O tradutor, escritor e ensaísta Frederico Lourenço está de parabéns. Acaba de receber o Prémio Pessoa 2016. E está ainda de parabéns a instituição que este prémio representa, porque ao atribuir o galardão a Frederico Lourenço celebra um tributo à vertente da cultura que encerra em si grande parte da nossa história e identidade: a bibliografia clássica. Premiar Frederico Lourenço neste contexto é, pois, enobrecer a literatura clássica. E isso, nos dias que correm, é tão exíguo, senão inexistente…

Quando Frederico Lourenço revela a sua profissão – professor de grego – é muitas vezes confrontado com a interrogação: «para que serve tal atividade?». E se antes respondia que não servia para nada, hoje responde convictamente que serve para tudo. Desenvolveu as competências necessárias e adquiriu as ferramentas para se lançar na hercúlea tarefa de interpretar os consagrados poemas de Homero, Ilíada e Odisseia, cujas traduções depositou para edição nas mãos do saudoso editor da Cotovia, André Jorge. Nestes últimos anos, em acréscimo, Frederico Lourenço dedicou-se pela Quetzal à tradução da Bíblia – outra peça fundamental e fundadora da literatura – a partir do grego antigo. São argumentos de sobra a sustentar o veredicto do júri desta edição do Prémio Pessoa.    
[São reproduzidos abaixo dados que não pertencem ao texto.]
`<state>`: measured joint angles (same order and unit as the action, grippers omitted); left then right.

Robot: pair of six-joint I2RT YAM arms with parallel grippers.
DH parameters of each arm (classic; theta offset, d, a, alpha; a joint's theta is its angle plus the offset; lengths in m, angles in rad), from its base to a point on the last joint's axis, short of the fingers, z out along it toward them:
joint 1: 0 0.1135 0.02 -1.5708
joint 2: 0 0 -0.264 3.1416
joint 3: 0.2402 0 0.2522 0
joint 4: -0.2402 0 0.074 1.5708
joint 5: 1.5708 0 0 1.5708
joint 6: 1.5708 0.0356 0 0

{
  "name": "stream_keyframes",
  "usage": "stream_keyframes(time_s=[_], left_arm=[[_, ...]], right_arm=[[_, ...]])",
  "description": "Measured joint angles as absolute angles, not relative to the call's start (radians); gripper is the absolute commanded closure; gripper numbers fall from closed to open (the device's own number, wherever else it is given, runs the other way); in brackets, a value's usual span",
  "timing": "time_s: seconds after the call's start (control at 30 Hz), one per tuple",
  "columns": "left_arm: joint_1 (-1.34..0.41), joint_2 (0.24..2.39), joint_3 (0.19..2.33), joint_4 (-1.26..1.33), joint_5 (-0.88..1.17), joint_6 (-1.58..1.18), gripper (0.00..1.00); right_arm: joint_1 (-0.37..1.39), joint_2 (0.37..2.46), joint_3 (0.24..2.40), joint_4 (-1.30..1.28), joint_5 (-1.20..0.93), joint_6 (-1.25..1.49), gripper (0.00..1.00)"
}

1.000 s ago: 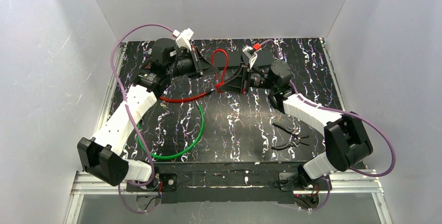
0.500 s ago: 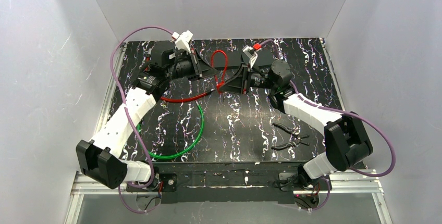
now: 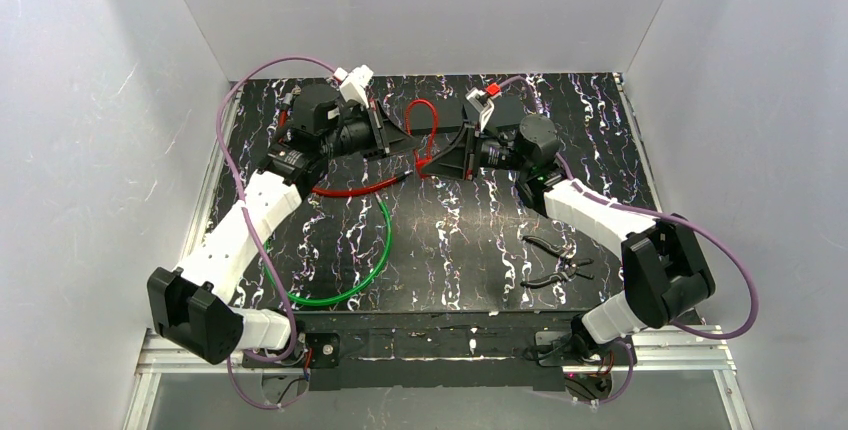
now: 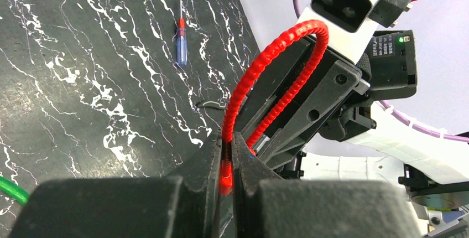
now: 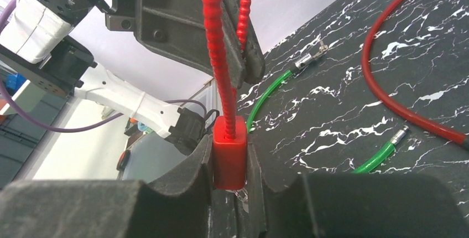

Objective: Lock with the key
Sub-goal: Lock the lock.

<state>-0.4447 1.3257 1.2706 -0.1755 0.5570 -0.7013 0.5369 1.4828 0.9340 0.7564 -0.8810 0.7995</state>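
The left gripper [image 4: 225,150] has its jaws pressed together on a red ribbed cable [image 4: 275,65], pinching one leg of the loop. The right gripper [image 5: 229,163] clamps a red rectangular lock body [image 5: 228,150] between its fingers. The red ribbed cable enters the top of that body.

In the top external view both grippers face each other above the rear centre of the black white-veined table [image 3: 470,240]. The loop of the red ribbed cable [image 3: 426,118] arches between the left gripper [image 3: 400,136] and the right gripper [image 3: 436,162].

A small metal piece [image 5: 241,195] projects below the lock body. It is too obscured to identify as the key.

A printed label [image 4: 387,55] on the right arm's housing carries white text too small to read. A green indicator light [image 4: 399,39] glows beside it.

On the table:
- a green cable [image 3: 378,268] curved at front left;
- a smooth red cable [image 3: 350,191] running under the left arm;
- black-handled pliers [image 3: 556,260] at front right;
- a blue-handled screwdriver with a red collar [image 4: 181,45], well apart from the grippers.
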Motion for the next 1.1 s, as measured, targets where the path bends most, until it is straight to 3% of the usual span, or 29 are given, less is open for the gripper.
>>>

Tolentino Mendonça, num belíssimo artigo publicado este fim de semana na revista do Expresso sobre a «espécie de milagre» que Frederico Lourenço é, recorre a um conjunto de razões fundamentais que ajudam a lembrar a importância dos clássicos. Destaco a sua menção a uma grande senhora da literatura: Virginia Woolf dizia que «é ao grego que voltamos quando nos cansamos do modo vago e confuso da nossa época». Tolentino Mendonça avança e alega que o «grego antigo sabe ainda mais de nós que nós próprios». E o próprio Frederico Lourenço, citado por Tolentino Mendonça, explica que «há apenas duas razões para aprender grego. Dá prazer. Alarga». E tanto que isso é.
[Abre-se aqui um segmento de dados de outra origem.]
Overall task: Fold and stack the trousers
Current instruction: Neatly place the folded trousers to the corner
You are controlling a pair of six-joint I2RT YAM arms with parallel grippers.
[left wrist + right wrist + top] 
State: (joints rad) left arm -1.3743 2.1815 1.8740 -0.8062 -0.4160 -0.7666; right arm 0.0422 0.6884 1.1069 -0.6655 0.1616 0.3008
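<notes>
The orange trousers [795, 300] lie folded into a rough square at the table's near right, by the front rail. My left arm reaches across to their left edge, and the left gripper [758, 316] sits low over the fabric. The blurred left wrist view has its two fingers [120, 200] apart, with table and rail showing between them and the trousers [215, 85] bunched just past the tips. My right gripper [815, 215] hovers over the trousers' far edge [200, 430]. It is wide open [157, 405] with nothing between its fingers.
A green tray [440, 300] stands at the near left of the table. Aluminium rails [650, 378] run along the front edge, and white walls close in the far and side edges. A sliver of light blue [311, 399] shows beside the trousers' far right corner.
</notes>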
Também por estes dias, um outro português com obra literária, José Luís Peixoto, foi o vencedor do Oceanos – Prémio de Literatura em Língua Portuguesa, organizado pelo Itaú Cultural, no Brasil. O seu romance Galveias, que retrata a interioridade de um Alentejo onde o autor nasceu, evidenciando a diversidade, profundidade e amplitude de um país retangular à beira mar posicionado, foi a obra visada neste prestigiante prémio.     
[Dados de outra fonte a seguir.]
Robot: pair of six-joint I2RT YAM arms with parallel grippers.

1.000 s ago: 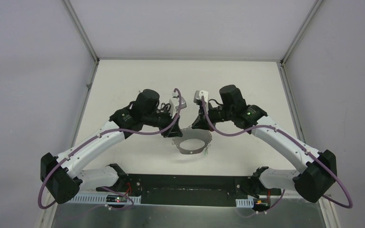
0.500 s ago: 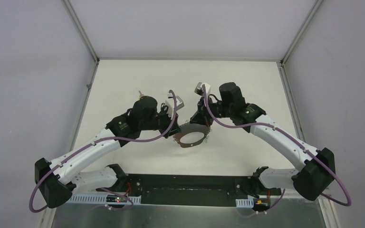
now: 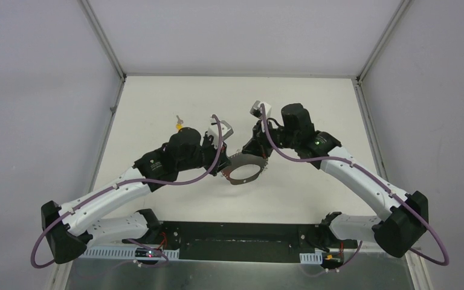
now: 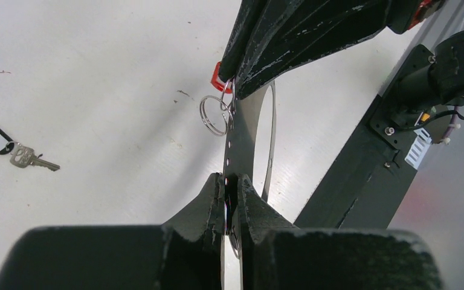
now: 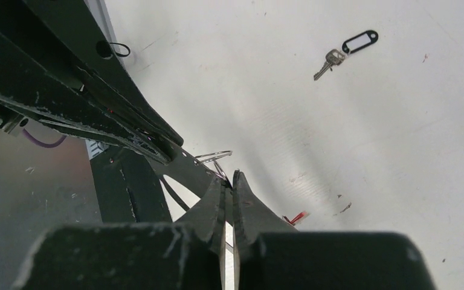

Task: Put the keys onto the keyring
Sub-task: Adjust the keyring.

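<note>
Tools from both sides hold the keyring (image 3: 244, 174) over the middle of the desk (image 3: 314, 109). The left tool (image 4: 231, 181) is clamped on the loop's near-left end, its jaws pressed tight against the flat band. The right tool (image 5: 229, 181) pinches the far-right end, where a small wire ring (image 4: 212, 115) hangs. Farther off to the left, a yellow-tagged key (image 3: 179, 124) lies on the desk. A black-tagged key (image 4: 6, 144) lies loose on it as well.
</note>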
E no passado dia 10 de dezembro, se por um lado tivemos para aplaudir Bob Dylan, que por interposta pessoa recebeu o Prémio Nobel de Literatura, por outro lado recebemos uma notícia que me parece merecer tamanha atenção: o espólio de Saramago foi, nesse dia que decorriam 18 anos da atribuição do seu Nobel, doado à Biblioteca Nacional. O mesmo é dizer que passou a estar acessível a todos nós. Que privilégio.

Também neste último dia 10, e consecutivamente desde 2011, o Instituto Moreira de Salles, guardião do acervo da incontornável Clarice Lispector, celebrou “A Hora de Clarice” em simultâneo no Brasil, nos EUA e em França, num movimento cultural único a homenagear a escritora sem cânones, que nesse dia festejaria o seu aniversário. Bem sei que os locais escolhidos são algumas das cidades onde Clarice viveu. Mas que bom seria ter também em Lisboa uma hora que fosse de Clarice. Seja como for, temos por estes dias razões mais do que suficientes para festejarmos aquilo que somos.